Activity:
Retyping the data exactly is the task. Include every line.

Collected data:
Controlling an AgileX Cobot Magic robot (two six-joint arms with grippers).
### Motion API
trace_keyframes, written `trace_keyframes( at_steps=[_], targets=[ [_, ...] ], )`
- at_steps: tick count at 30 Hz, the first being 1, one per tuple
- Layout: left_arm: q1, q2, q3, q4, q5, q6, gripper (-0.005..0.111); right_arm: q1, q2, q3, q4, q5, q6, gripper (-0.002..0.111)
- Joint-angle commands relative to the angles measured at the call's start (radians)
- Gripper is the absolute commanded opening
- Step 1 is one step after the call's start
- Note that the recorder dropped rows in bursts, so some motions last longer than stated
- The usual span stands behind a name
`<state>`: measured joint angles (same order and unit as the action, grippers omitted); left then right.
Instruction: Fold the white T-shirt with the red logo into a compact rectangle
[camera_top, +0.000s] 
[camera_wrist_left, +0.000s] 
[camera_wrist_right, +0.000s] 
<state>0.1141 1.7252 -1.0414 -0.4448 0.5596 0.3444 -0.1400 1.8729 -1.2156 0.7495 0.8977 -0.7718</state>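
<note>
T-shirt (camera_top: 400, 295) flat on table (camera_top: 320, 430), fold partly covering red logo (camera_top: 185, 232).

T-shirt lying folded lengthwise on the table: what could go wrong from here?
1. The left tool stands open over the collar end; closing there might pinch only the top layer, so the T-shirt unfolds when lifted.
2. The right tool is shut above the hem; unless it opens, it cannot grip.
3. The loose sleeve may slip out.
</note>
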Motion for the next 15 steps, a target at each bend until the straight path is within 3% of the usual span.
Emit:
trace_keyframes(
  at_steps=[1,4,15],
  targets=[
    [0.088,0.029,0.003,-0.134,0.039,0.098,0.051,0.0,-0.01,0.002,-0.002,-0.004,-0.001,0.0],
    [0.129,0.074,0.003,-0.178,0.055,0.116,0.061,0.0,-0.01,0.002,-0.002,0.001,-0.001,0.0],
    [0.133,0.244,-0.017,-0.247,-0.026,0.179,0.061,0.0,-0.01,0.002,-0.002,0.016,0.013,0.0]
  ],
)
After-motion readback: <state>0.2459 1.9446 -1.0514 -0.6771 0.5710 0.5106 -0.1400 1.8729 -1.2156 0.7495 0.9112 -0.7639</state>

Solution:
Controlling an AgileX Cobot Magic robot (two six-joint arms with grippers).
### Motion API
trace_keyframes, written `trace_keyframes( at_steps=[_], targets=[ [_, ...] ], )`
- at_steps: tick count at 30 Hz, the first being 1, one per tuple
- Layout: left_arm: q1, q2, q3, q4, q5, q6, gripper (-0.005..0.111); right_arm: q1, q2, q3, q4, q5, q6, gripper (-0.002..0.111)
- Joint-angle commands relative to the angles measured at the call's start (radians)
- Gripper is the absolute commanded opening
- Step 1 is one step after the call's start
- Note that the recorder dropped rows in bursts, so some motions last longer than stated
- The usual span stands behind a name
`<state>`: measured joint angles (same order and unit as the action, grippers omitted); left then right.
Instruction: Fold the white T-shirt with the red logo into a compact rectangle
[camera_top, +0.000s] 
[camera_wrist_left, +0.000s] 
[camera_wrist_right, +0.000s] 
<state>0.1141 1.7252 -1.0414 -0.4448 0.5596 0.3444 -0.1400 1.8729 -1.2156 0.7495 0.8977 -0.7718</state>
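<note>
T-shirt (camera_top: 400, 295) flat on table (camera_top: 320, 430), fold partly covering red logo (camera_top: 185, 232).

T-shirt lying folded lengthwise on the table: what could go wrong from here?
1. The left tool stands open over the collar end; closing there might pinch only the top layer, so the T-shirt unfolds when lifted.
2. The right tool is shut above the hem; unless it opens, it cannot grip.
3. The loose sleeve may slip out.
</note>
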Motion for the next 15 steps, a target at each bend until the straight path is within 3% of the usual span.
Emit:
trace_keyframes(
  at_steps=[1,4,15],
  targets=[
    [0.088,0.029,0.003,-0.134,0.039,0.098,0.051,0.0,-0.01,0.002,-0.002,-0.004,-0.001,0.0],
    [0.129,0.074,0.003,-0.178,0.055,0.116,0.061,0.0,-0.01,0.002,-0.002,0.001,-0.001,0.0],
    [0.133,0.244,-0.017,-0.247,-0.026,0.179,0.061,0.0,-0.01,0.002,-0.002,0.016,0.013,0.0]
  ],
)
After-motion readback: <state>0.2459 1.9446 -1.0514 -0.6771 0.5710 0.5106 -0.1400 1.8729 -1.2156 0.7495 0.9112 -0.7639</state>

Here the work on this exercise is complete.